Jasper offers to make amends, but Gwen realizes he is unwilling to change to support her recovery. Leaving him and their old party friends at a bar, she encounters a horse on the street and can lift its hoof on her second try (after asking for help), an activity she struggled with in rehab. She breaks up with Jasper and is later reunited with a sober Gerhardt at a floral shop. In a mid-credits scene, Eddie recognizes an actor from Santa Cruz who arrives as a new patient.

==Cast==
- Sandra Bullock as Gwen Cummings, the film's protagonist; a newspaper columnist with drug and alcohol problems.
- Viggo Mortensen as Eddie Boone, a patient in rehab and a famous baseball player, who is addicted to alcohol, drugs, and sex.
- Dominic West as Jasper, Gwen's boyfriend and an alcoholic; he considers Gwen's recovery a joke.
- Elizabeth Perkins as Lily Cummings Topton, Gwen's older sister who gets married at the beginning of the film, has always been dismissive of her younger sister's struggles.
- Azura Skye as Andrea Delaney, a 17-year-old heroin addict.
- Steve Buscemi as Cornell Shaw, a recovering addict who now works as one of the counselors in the rehab clinic.
- Alan Tudyk as Dutch Gerhardt, a patient in rehab and a dancer. According to Tudyk, he played the same character in a supporting role in the unrelated 2011 film Transformers: Dark of the Moon.
- Mike O'Malley as Oliver, a patient in rehab and a sex addict.
- Marianne Jean-Baptiste as Roshanda, a patient in rehab and a mother of two young children.
- Reni Santoni as Daniel, a rehab patient and former doctor.
- Diane Ladd as Bobbie Jean, an elderly patient in rehab.
- Margo Martindale as Betty, the clinic's receptionist.
- Susan Krebs as Evelyn, the clinic's psychologist who leads all of the group meetings.
- Elijah Kelley as Darnell, one of Roshanda's children.
- Harsh Nayyar as Newsstand Vendor.

==Production==
The film was shot in North Carolina. The YMCA Blue Ridge Assembly in Black Mountain, North Carolina, served as the Serenity Glen rehabilitation center.

==Reception==

The film opened at number two at the United States box office making $10,310,672 in its opening weekend in 2,523 screens, behind Rules of Engagement, which was on its second consecutive week at the top spot. The film went on to make $37,035,515 in the U.S. The film made a total of $25,163,430 internationally, bringing its worldwide total to $62,198,945.

===Critical response===
On Rotten Tomatoes, the film has a 33% approval rating based on 86 reviews with an average rating of 4.9/10. The website's consensus states: "Even though 28 Days is tackling a difficult subject, it comes off light and superficial, and maybe even a little preachy." On Metacritic, it has a score of 46% based on reviews from 26 critics, indicating "mixed or average" reviews. Audiences surveyed by CinemaScore gave the film a grade "B+" on the scale of A to F.

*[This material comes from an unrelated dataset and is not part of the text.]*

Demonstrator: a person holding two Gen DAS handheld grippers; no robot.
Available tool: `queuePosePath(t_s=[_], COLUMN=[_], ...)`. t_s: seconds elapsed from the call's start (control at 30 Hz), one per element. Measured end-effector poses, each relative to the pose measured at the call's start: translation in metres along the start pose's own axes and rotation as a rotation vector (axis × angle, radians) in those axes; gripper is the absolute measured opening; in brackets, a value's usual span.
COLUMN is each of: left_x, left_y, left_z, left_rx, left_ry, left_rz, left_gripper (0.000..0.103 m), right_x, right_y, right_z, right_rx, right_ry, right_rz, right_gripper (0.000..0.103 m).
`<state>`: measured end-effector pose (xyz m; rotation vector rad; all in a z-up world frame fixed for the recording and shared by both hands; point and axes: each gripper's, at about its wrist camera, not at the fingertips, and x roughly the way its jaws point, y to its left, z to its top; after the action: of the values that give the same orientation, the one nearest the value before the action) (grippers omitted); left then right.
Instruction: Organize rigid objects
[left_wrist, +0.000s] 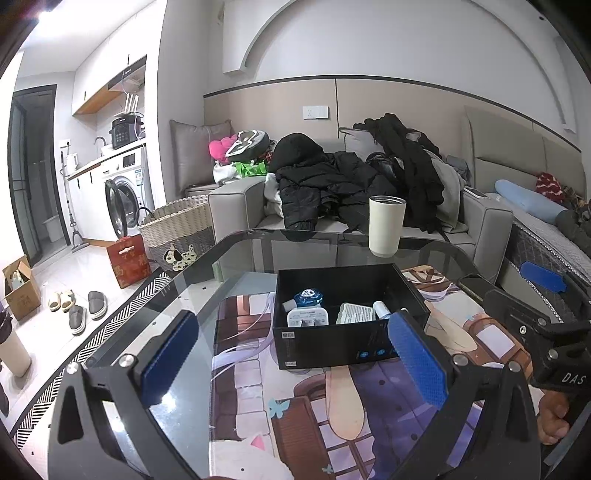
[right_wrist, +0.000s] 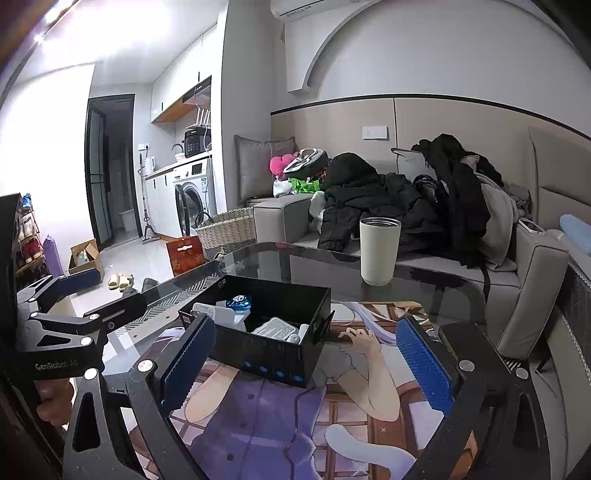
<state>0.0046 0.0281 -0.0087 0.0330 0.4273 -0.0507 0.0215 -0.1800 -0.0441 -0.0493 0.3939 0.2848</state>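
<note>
A black open box (left_wrist: 332, 341) stands on a printed mat (left_wrist: 258, 387) on the glass table. Inside it lie a white charger (left_wrist: 307, 317), a blue round item (left_wrist: 308, 296), a pale green flat case (left_wrist: 355, 314) and a small white tube (left_wrist: 380, 309). The box also shows in the right wrist view (right_wrist: 273, 360). My left gripper (left_wrist: 295, 354) is open and empty, just in front of the box. My right gripper (right_wrist: 308, 363) is open and empty, to the right of the box; it also shows in the left wrist view (left_wrist: 543, 295).
A cream tumbler (left_wrist: 386, 225) stands at the table's far edge, also in the right wrist view (right_wrist: 379, 251). A grey sofa (left_wrist: 487, 229) piled with dark clothes is behind the table. A woven basket (left_wrist: 177, 229), a red bag (left_wrist: 127, 260) and slippers (left_wrist: 79, 304) are on the floor at left.
</note>
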Motion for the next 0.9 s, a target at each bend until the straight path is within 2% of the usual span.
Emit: queuePosePath(t_s=[0.9], left_x=[0.0032], left_y=[0.0044], left_z=[-0.0054], left_rx=[-0.007], left_ry=[0.016], left_rz=[0.006], left_gripper=[0.103], right_x=[0.0064], right_y=[-0.0013], right_z=[0.0021], right_rx=[0.000], right_ry=[0.011], right_rz=[-0.007], right_gripper=[0.100])
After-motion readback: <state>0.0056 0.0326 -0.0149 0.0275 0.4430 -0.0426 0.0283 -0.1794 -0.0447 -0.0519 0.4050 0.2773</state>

Peter Travers of Rolling Stone gave it a positive review and wrote: "Count this rehab a success." Roger Ebert of the Chicago Sun-Times wrote: "Bullock brings a kind of ground-level vulnerability to 28 Days that doesn't make her into a victim but simply into one more suitable case for treatment." Owen Gleiberman of Entertainment Weekly gave the film a "B", stating that "Bullock gives it her all; she's bristling and alive on screen in a way that she hasn't been since Speed."

Stephen Holden of The New York Times said it "begins with such a flurry of promise that it comes as a sharp disappointment when this drug-rehab comedy skids out of control."
Kenneth Turan of the Los Angeles Times called it "Too glib too often to make much of an impression any way you look at it."

==Music==
Singer-songwriter Loudon Wainwright III, who plays one of the center's patients, contributed four songs to the soundtrack.